我家的母狗生了!生下了四只小狗,老大满脸“雀斑”,取名“麻子脸”;老二像熊猫一样,身上尽是黑白块儿,就叫“国宝”;老三屁股很大,走起路来一颠一颠,特别可爱,戏称“大屁股”;老四全身金黄,两颗眼珠乌豇豆似的,随口喊出“阿黄”。
四只小狗拱奶时可搞笑了,可谓是“层狗叠翠”。吃奶的姿态花样百出:有时,它们叠罗汉似的垒起来,跌下来了就义无反顾地向前冲,不吃到奶誓不罢休。有时,四只小狗排成一排,尽情吮吸,“吧嗒吧嗒”,脖子一伸一缩,那情形酷似一支深情演绎的小合唱队。还有时,某只小狗吃饱了撑着,吃了一半出来向别的狗挑衅、示威,这样会引起一场“群殴”……
四只小狗起初只在窝边活动,吃青菜,喝露水,捕麻雀,扑蜜蜂。后来打开了院落的小木门,到后院偷樱桃,或去弄堂遮阴。它们所过之处,枝折花落,几天下来,花坛里的花气数已尽。小狗狗们为了磨牙,竟把浑身刺儿的三角梅咬得只剩几根杆儿,搞得爷爷心疼不已。
食素,是我家狗狗的一绝。花坛里,奶奶辛勤栽种的绿色食品——青菜,眼见得被狗狗们一棵一棵地连根拔起,拖进狗舍,连着菜根上的泥巴消失殆尽。只要我一打开门,母狗带着小狗就会冲进来,到垃圾桶里找东西吃,是牛肉屑?是饼干末?NONONO。也许,它们吃的东西你再猜十年也未必能猜到,是瓜皮!

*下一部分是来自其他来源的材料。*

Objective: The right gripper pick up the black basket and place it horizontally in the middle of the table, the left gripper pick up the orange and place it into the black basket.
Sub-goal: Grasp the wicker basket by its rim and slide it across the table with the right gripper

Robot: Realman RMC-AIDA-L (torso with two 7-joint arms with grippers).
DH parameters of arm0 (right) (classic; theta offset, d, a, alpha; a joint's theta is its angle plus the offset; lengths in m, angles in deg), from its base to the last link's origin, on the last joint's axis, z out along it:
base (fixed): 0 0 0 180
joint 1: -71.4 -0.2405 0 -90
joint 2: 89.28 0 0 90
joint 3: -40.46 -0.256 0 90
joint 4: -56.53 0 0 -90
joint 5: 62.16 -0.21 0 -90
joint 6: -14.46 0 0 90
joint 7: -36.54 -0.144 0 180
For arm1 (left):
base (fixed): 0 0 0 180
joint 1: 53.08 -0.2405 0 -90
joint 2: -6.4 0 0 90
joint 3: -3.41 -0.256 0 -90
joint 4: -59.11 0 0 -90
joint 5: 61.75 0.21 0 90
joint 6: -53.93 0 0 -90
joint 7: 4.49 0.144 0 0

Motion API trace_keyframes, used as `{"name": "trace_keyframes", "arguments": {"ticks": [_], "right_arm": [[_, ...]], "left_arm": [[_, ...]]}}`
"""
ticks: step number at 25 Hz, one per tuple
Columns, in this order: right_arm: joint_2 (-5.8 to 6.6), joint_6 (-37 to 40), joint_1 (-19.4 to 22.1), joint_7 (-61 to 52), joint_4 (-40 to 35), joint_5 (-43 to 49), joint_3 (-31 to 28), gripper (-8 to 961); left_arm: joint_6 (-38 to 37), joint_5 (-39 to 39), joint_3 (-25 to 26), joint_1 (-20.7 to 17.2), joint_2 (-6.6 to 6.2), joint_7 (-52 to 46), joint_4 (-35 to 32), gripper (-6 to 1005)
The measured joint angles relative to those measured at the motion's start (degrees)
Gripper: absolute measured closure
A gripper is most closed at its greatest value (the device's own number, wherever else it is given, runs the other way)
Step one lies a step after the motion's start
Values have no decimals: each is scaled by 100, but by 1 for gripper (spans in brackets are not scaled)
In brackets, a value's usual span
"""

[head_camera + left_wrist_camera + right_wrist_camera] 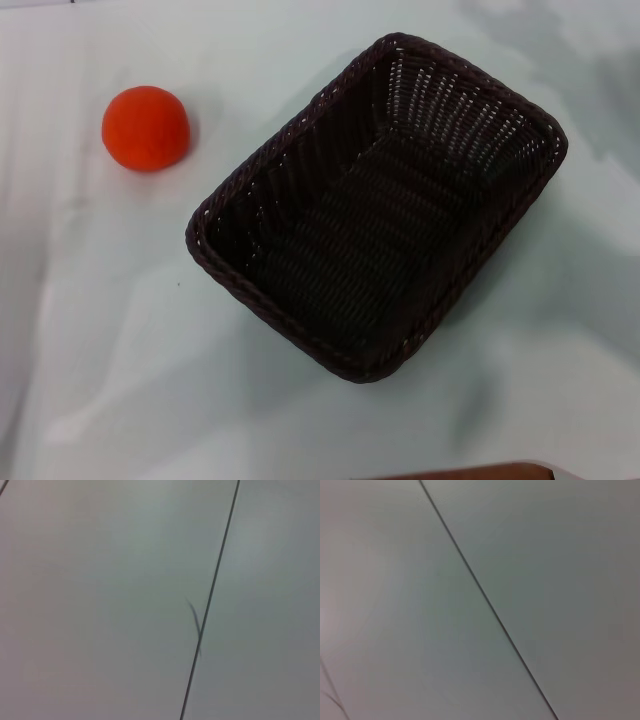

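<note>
Neither tool, left or right, shows in any view, so can't tell if open or closed; both wrist views give only a pale flat surface w/ a thin dark seam line across it. Black basket (pixel 375 205): big rectangular dark woven wicker, braided rim, sloping sides, empty, sitting upright but turned diagonally on the table (pixel 120 330), roughly mid-view. Orange (pixel 146 127): small, round, matte orange-red, on the table to the robot's left of the basket, near it but not touching. Position relative to the tools can't be judged.
</note>
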Motion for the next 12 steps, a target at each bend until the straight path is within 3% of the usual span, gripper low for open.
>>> {"name": "trace_keyframes", "arguments": {"ticks": [3,6,12], "right_arm": [[14,810,-111,-1136,-710,769,238,23],[70,1076,-293,-2325,-1393,1750,353,23],[246,363,-889,-4907,-3115,4328,627,22]], "left_arm": [[-65,0,0,6,-5,2,17,121],[-139,0,31,19,-11,10,31,121],[-232,0,156,26,-22,-3,36,122]]}}
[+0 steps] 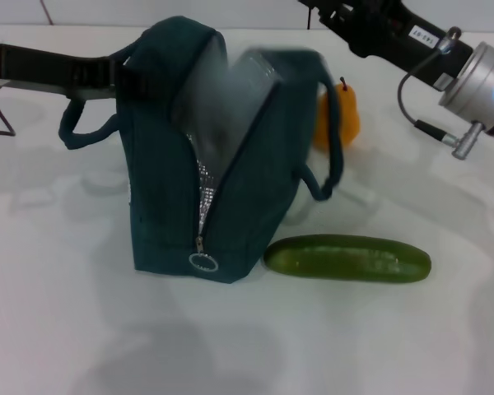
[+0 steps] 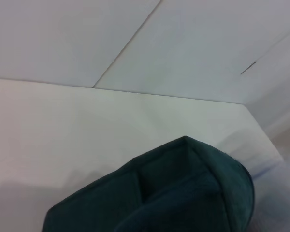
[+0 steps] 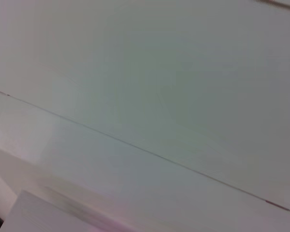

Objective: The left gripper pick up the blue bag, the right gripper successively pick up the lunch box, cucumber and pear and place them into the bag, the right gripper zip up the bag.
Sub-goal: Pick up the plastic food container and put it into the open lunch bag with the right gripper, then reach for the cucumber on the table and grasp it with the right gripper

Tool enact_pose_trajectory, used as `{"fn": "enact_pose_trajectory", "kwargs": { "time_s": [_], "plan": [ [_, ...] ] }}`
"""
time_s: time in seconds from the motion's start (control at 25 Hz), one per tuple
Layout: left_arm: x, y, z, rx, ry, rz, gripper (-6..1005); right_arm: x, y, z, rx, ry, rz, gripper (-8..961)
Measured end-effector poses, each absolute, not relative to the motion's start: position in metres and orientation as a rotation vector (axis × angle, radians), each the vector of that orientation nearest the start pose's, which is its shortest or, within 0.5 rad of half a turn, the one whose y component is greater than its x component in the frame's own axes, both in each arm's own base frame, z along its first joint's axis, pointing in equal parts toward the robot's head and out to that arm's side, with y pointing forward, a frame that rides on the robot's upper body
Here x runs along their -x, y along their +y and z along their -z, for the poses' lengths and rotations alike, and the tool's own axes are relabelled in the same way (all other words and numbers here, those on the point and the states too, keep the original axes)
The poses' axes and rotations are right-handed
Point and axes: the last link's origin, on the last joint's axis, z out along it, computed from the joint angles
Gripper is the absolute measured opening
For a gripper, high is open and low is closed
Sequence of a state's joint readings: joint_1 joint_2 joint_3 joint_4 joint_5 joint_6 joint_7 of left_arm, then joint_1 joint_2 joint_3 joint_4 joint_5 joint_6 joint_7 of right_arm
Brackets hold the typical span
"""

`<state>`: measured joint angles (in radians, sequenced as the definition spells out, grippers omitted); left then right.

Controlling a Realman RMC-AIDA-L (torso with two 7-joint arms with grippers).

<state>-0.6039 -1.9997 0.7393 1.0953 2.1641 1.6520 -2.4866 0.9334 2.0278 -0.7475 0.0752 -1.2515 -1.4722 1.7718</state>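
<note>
The bag stands upright on the white surface, zipper open, with the lunch box tilted in its mouth. The left claw is clamped on the bag's top edge at its left handle. The cucumber lies just beside the bag's base, the pear behind its right handle, and the right claw hangs above; whether it is apart or together cannot be told.

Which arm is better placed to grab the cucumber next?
Right. Its end effector is free on the cucumber's side; the left end effector is at the blue bag, holding it up.
</note>
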Motion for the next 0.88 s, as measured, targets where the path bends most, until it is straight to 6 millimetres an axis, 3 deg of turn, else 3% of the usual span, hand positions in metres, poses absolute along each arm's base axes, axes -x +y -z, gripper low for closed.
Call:
{"fn": "enact_pose_trajectory", "kwargs": {
  "time_s": [0.16,0.4,0.6,0.88],
  "plan": [
    [0.219,0.37,-0.087,2.432,-1.506,0.48,45,-0.148,0.393,0.028,2.206,1.574,-1.744,200],
    [0.225,0.368,-0.089,2.412,-1.518,0.478,45,-0.157,0.388,0.0,2.3,1.365,-1.759,467],
    [0.231,0.365,-0.089,2.403,-1.511,0.479,45,-0.175,0.374,-0.01,2.468,1.219,-1.573,662],
    [0.235,0.363,-0.087,2.388,-1.512,0.5,45,-0.189,0.362,-0.014,2.723,1.023,-1.212,796]
  ]
}}
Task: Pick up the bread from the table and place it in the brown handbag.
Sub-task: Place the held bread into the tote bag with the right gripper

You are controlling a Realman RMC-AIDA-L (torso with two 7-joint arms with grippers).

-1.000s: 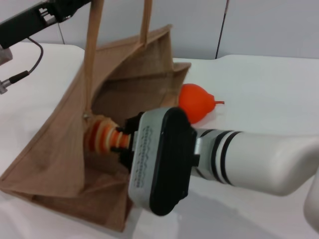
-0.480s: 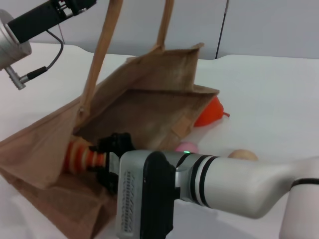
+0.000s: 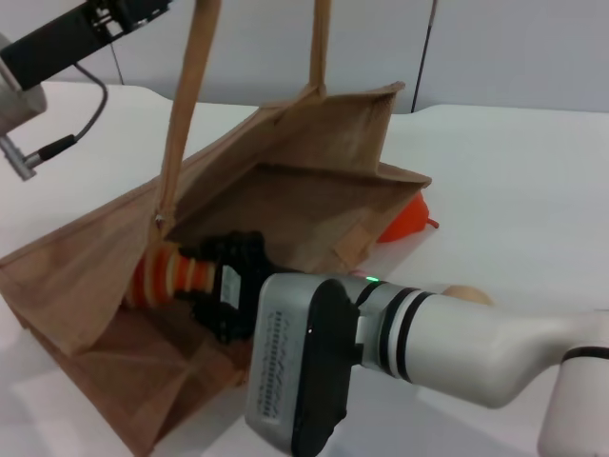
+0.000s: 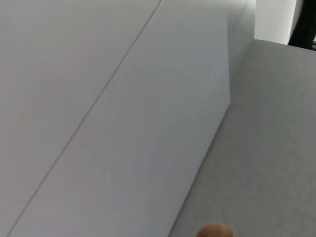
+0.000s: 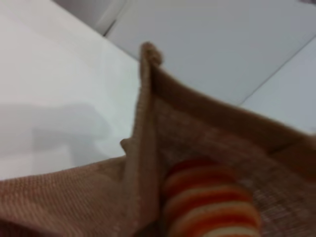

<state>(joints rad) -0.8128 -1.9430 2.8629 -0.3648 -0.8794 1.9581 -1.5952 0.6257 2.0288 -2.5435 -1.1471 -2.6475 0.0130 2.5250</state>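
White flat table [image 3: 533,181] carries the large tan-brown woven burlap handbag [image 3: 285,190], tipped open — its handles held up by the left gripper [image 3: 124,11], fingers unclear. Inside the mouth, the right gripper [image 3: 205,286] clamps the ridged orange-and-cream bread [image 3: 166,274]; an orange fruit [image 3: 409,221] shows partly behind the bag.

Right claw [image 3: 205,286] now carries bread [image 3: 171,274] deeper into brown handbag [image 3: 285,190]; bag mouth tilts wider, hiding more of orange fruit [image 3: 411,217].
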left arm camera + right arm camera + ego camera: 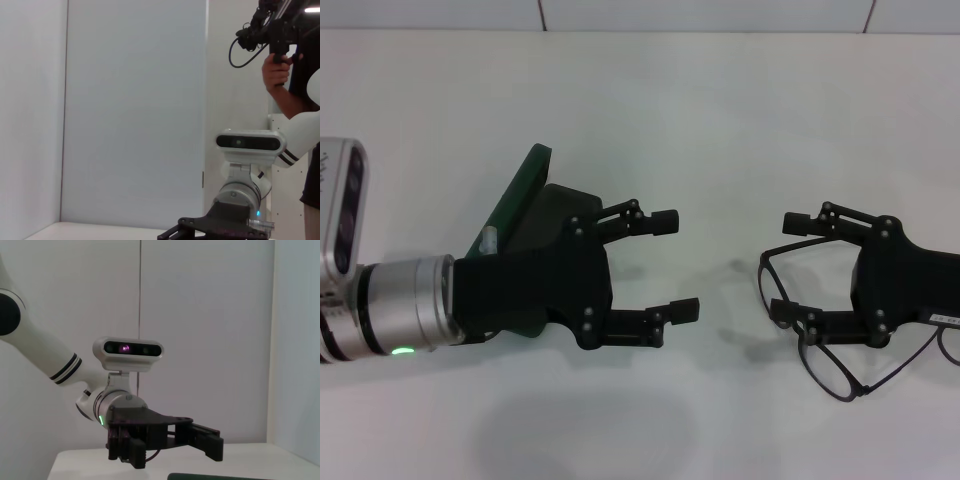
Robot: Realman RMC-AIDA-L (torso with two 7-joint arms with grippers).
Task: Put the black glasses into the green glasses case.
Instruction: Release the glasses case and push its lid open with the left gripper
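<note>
We see a plain white surface, unpatterned, with faint grey shadows on it. On it, the green glasses case is dark green, its lid edge a slightly brighter green. Over the case, the left pincer is matte black with small grey screw heads, its wrist brushed silver with a lit green dot. To the right of the case, the right pincer is the same matte black, and the black glasses beneath it are thin black with clear lenses.
</note>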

就在小狗刚满月的时候,一场瘟疫突然袭来,老大提早送人,靠着顽强的生命力存活。老二得病后,来不及医治,就撒手人间。老三患病后蜷缩在屋檐下不吃也不动,原本闪亮的眸子一下子失去了昔日的光彩,不时发出一两声悲伤的呜鸣。听得我心里一阵阵酸楚。我特意叫奶奶蒸蛋汤喂它,可它连咀嚼吞咽的力气都没有,好不容易喂进一口,可不一会儿又从嘴角流了出来。母狗这时也得病,骨瘦嶙峋,但它更牵挂的是重病中的孩子。静静地卧在孩子身边,一会儿亲吻小狗的脸颊,一会儿靠近小狗低呜,像是在低语:孩子,要坚强,我们一起挺过这一关。我分明看见小狗的眼中盈满了晶莹的泪珠,眼神里充满了无奈和悲伤。我和奶奶带着这娘俩四处求医,可回答却那么残酷:这是发生在狗世界中的一场非典,无可救药。一个星期过去了,“大屁股”滴水未进,那圆滚滚的屁股已像锥子一般尖突。令人吃惊的是,在狗狗几乎卧床不起的日子里却没有一次将大小便拉在地上,每次都挣扎着起来,一步一跌跤地滚到院子角落的泥地上去解决。看着这情景,我心疼极了,找了个苹果箱,铺上棉絮,将它抱进去。就在那一天,它安静地离我们而去。那一晚,一声声凄厉的惨叫始终萦绕在院子上空。那一夜,成了我们一家人的不眠之夜。老四后也得病,但我和奶奶天天用糖水和着各种药喂它,终于躲过了这一劫。母狗凭着坚强的毅力也挺过来了。
这场瘟疫带走了好几条小生命,我家唯一的两只雄狗都走了,愿它们的灵魂永存。我祈福活着的两只心爱的狗狗永远永远健健康康,快快乐乐地成长。